Work request =
Report every line from the material that contains the word "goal".

Data extract =
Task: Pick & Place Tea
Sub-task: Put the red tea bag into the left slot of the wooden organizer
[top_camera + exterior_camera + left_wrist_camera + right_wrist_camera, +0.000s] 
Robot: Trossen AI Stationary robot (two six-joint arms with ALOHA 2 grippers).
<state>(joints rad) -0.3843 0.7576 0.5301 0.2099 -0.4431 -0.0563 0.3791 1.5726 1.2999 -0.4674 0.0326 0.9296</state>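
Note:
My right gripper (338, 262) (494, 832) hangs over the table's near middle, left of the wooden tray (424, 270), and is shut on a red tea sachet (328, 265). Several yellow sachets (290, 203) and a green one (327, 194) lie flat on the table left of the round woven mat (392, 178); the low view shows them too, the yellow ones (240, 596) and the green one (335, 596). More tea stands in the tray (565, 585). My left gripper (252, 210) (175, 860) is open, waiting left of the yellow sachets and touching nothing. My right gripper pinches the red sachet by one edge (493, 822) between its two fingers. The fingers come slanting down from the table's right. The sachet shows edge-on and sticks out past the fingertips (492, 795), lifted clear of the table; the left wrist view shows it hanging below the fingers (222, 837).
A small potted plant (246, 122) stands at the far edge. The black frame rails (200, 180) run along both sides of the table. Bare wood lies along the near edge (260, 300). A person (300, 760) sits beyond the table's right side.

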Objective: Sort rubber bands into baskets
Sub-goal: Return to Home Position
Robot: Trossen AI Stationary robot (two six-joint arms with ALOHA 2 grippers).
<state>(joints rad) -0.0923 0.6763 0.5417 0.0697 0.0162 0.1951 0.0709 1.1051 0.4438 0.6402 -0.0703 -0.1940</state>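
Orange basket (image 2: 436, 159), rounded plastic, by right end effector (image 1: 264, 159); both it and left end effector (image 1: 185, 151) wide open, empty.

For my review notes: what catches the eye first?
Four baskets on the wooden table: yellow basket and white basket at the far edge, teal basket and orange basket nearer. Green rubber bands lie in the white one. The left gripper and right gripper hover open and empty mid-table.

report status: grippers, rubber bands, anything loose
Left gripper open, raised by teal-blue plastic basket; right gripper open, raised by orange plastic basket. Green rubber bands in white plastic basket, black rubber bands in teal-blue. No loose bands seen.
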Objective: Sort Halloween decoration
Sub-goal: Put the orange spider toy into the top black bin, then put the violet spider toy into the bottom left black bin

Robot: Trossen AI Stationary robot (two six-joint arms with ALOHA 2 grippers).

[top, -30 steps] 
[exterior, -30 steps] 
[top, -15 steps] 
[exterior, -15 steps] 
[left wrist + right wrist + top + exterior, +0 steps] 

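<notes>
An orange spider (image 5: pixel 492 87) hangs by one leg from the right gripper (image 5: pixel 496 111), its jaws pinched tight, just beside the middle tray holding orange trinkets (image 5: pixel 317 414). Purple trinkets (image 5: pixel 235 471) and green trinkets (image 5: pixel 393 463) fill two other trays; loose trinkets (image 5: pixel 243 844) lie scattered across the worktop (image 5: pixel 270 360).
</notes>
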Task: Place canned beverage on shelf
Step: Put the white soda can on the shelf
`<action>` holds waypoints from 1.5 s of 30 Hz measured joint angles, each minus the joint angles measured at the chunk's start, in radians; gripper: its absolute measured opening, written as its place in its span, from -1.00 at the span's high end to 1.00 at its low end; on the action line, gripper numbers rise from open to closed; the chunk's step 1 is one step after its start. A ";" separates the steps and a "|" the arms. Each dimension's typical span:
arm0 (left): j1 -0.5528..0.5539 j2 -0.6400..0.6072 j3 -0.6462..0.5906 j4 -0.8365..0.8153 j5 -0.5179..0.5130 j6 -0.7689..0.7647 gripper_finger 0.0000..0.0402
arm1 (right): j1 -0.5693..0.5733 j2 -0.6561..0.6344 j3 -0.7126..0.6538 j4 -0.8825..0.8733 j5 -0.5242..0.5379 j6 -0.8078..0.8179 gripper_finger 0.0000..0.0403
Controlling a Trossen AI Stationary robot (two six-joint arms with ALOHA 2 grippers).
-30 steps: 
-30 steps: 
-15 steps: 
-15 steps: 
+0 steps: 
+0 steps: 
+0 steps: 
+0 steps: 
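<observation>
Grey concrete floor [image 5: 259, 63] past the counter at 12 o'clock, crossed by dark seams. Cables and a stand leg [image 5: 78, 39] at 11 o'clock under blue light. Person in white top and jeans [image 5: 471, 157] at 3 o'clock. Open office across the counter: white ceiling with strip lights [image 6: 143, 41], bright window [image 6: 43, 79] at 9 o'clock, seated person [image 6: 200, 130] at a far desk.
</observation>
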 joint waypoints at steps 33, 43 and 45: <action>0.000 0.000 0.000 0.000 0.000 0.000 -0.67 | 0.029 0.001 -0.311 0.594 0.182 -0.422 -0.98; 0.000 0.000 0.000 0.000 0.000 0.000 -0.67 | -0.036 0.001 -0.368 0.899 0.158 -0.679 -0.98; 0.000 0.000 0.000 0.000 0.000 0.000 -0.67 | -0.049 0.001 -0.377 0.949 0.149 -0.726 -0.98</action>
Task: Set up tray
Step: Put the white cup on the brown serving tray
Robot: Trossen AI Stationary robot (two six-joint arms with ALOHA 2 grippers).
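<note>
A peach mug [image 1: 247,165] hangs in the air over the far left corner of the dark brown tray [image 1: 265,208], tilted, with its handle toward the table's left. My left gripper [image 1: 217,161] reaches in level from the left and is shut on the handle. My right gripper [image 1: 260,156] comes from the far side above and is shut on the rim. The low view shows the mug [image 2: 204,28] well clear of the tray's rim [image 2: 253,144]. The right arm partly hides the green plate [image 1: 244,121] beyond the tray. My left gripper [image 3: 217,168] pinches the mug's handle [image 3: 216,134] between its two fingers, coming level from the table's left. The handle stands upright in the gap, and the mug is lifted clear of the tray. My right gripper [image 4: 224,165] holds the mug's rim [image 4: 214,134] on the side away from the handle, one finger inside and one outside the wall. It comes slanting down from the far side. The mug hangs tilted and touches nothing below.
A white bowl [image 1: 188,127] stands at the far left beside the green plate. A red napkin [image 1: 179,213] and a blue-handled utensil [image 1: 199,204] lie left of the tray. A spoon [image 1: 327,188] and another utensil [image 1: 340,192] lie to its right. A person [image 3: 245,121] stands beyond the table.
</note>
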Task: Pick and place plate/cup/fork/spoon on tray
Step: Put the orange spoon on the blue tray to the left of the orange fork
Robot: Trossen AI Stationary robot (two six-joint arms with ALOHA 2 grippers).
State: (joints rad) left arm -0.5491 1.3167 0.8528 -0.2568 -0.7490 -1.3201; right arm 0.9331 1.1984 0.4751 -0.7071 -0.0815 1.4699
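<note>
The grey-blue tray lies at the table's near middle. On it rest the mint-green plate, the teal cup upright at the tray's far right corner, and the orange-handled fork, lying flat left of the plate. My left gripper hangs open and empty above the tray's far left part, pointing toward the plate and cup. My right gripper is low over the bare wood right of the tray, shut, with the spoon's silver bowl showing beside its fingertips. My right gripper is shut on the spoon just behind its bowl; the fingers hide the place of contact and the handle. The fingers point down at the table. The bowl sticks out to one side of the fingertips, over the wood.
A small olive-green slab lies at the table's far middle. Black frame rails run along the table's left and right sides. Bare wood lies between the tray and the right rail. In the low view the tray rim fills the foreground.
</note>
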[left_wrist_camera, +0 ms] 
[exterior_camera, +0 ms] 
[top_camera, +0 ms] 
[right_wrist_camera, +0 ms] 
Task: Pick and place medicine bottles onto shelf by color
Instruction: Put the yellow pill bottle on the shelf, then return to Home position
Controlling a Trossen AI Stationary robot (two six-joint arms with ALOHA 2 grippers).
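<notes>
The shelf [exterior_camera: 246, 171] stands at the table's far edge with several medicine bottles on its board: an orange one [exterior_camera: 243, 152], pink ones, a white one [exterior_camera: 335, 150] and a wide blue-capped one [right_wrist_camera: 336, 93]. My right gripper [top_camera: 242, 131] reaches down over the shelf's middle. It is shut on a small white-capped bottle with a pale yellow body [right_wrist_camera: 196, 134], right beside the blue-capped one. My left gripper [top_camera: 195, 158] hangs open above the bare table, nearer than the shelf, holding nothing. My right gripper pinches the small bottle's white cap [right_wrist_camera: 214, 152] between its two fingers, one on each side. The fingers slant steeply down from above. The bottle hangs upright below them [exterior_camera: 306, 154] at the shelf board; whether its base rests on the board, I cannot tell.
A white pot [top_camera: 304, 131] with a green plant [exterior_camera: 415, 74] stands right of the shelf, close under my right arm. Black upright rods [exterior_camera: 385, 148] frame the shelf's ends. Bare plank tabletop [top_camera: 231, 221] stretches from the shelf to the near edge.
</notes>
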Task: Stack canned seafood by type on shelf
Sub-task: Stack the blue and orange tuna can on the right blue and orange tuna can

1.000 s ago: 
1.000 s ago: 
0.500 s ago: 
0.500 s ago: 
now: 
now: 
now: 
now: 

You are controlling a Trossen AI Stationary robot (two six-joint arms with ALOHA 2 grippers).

Written reply =
Sub-goal: Return to Home Position
Sub-goal: Put the orange spider toy into the top black bin, then put the violet spider toy into the bottom left black bin

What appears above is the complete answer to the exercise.